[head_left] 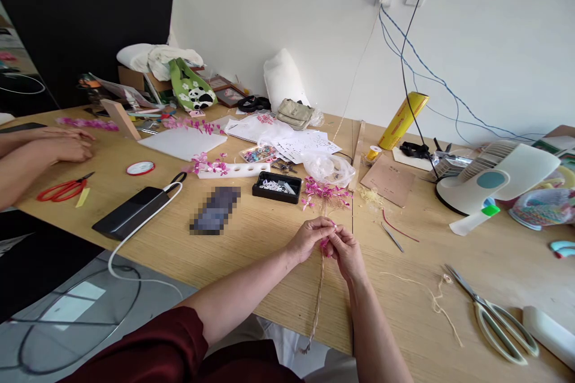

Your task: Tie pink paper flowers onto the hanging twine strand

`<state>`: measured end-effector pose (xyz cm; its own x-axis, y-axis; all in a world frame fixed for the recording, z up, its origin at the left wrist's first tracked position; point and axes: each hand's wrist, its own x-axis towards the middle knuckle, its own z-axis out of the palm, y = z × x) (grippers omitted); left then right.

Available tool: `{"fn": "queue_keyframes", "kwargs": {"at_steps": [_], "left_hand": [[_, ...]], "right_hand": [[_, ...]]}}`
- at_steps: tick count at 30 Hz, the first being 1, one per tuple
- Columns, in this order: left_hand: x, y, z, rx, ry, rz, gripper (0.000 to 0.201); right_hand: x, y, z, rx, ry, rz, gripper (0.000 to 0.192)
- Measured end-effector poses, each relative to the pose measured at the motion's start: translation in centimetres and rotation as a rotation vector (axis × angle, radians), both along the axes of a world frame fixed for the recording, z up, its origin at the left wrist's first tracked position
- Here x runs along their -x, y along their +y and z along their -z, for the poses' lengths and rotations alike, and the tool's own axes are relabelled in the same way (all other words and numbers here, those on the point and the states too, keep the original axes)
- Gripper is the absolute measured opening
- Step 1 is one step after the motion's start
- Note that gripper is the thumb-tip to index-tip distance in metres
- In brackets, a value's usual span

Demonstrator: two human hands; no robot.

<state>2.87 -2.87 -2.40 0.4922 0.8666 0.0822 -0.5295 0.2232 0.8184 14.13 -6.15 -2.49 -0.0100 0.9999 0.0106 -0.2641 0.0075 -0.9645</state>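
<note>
Your left hand (309,238) and right hand (345,251) meet over the desk (251,245), both pinching a pink flower sprig (324,243) onto a twine stem (320,287) that trails off the near edge. One sprig bound, it seems; more loose pink blossoms (324,192) wait just beyond.

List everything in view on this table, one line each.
twine cord: 1, tan, hanging from both hands over table edge
pink flowers: cluster, pink, beyond hands
black tray: 1, table centre
pale scissors: 1, right front
red scissors: 1, far left
power bank: 1, black, white cable
desk fan: 1, white, right
co-worker's hands: 2, left edge
left hand: pinching cord
right hand: pinching cord
</note>
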Motion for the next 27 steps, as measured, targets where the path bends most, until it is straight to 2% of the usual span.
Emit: {"fn": "queue_keyframes", "kwargs": {"at_steps": [5,11,15,18,21,27], "left_hand": [[-0.3,-0.5,-0.6,-0.052,0.088,-0.126,0.029],[-0.6,-0.6,-0.5,-0.107,0.174,-0.292,0.028],[-0.6,-0.8,-0.3,-0.127,0.196,-0.286,0.026],[-0.7,-0.8,-0.1,-0.105,0.199,-0.275,0.025],[-0.7,-0.7,0.0,-0.118,0.221,-0.317,0.024],[-0.4,-0.5,-0.3,-0.223,0.246,-0.379,0.022]], "right_hand": [[0.4,0.1,0.1,-0.051,-0.015,0.081,0.021],[1.0,0.1,0.1,-0.088,-0.099,0.211,0.022],[1.3,0.1,0.3,-0.107,-0.184,0.296,0.022],[1.4,0.1,0.6,-0.146,-0.326,0.360,0.020],[1.3,0.2,0.9,-0.195,-0.467,0.413,0.018],[1.3,0.2,1.1,-0.210,-0.454,0.374,0.017]]}}
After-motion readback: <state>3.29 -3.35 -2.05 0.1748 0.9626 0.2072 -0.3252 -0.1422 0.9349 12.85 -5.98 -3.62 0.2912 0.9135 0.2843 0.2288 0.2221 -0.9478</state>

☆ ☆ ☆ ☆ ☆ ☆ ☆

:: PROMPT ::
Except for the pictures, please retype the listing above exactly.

:: YOUR RESPONSE ::
[head_left] 

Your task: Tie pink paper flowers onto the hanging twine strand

`<state>`: measured end-effector pose (xyz cm; its own x-axis, y-axis; all in a world frame fixed for the recording, z up, its origin at the left wrist's first tracked position; point and axes: each hand's wrist, its own x-axis towards the middle knuckle, its own z-axis out of the palm, y = z × x) (grippers omitted); left then right.

Available tool: `{"fn": "queue_keyframes", "kwargs": {"at_steps": [_], "left_hand": [[_, ...]], "right_hand": [[_, ...]]}}`
- at_steps: tick count at 30 Hz, the first being 1, one per tuple
- Columns, in this order: left_hand: x, y, z, rx, ry, rz, gripper (0.000 to 0.201); right_hand: x, y, z, rx, ry, rz, gripper (0.000 to 0.192)
- Measured end-effector poses, each relative to the pose measured at the motion's start: translation in centimetres and rotation as a rotation vector (axis × angle, radians), both along the axes of a world frame fixed for the recording, z up, its origin at the left wrist's first tracked position
- Here x runs along their -x, y along their +y and z along their -z, for the poses' lengths and rotations alike, and the tool's own axes are relabelled in the same way (all other words and numbers here, those on the point and the states too, keep the original axes)
- Gripper is the absolute measured opening
- Step 1 is one step after the motion's start
- Note that gripper is the thumb-tip to index-tip distance in metres
- In brackets, a value's usual span

Demonstrator: two human hands; no robot.

<state>2.87 -2.87 -2.40 0.4922 0.8666 0.0822 -0.5295 0.2232 0.8184 14.13 -6.15 -2.49 -0.0100 0.9999 0.0106 -0.2641 0.0075 -0.9645</state>
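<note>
Your left hand (309,238) and right hand (345,251) meet over the desk (251,245), both pinching a pink flower sprig (324,243) onto a twine stem (320,287) that trails off the near edge. One sprig bound, it seems; more loose pink blossoms (324,192) wait just beyond.

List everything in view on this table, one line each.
twine cord: 1, tan, hanging from both hands over table edge
pink flowers: cluster, pink, beyond hands
black tray: 1, table centre
pale scissors: 1, right front
red scissors: 1, far left
power bank: 1, black, white cable
desk fan: 1, white, right
co-worker's hands: 2, left edge
left hand: pinching cord
right hand: pinching cord
</note>
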Motion for the next 27 steps, as measured, targets where the path bends most, until it is straight to 2% of the usual span.
Emit: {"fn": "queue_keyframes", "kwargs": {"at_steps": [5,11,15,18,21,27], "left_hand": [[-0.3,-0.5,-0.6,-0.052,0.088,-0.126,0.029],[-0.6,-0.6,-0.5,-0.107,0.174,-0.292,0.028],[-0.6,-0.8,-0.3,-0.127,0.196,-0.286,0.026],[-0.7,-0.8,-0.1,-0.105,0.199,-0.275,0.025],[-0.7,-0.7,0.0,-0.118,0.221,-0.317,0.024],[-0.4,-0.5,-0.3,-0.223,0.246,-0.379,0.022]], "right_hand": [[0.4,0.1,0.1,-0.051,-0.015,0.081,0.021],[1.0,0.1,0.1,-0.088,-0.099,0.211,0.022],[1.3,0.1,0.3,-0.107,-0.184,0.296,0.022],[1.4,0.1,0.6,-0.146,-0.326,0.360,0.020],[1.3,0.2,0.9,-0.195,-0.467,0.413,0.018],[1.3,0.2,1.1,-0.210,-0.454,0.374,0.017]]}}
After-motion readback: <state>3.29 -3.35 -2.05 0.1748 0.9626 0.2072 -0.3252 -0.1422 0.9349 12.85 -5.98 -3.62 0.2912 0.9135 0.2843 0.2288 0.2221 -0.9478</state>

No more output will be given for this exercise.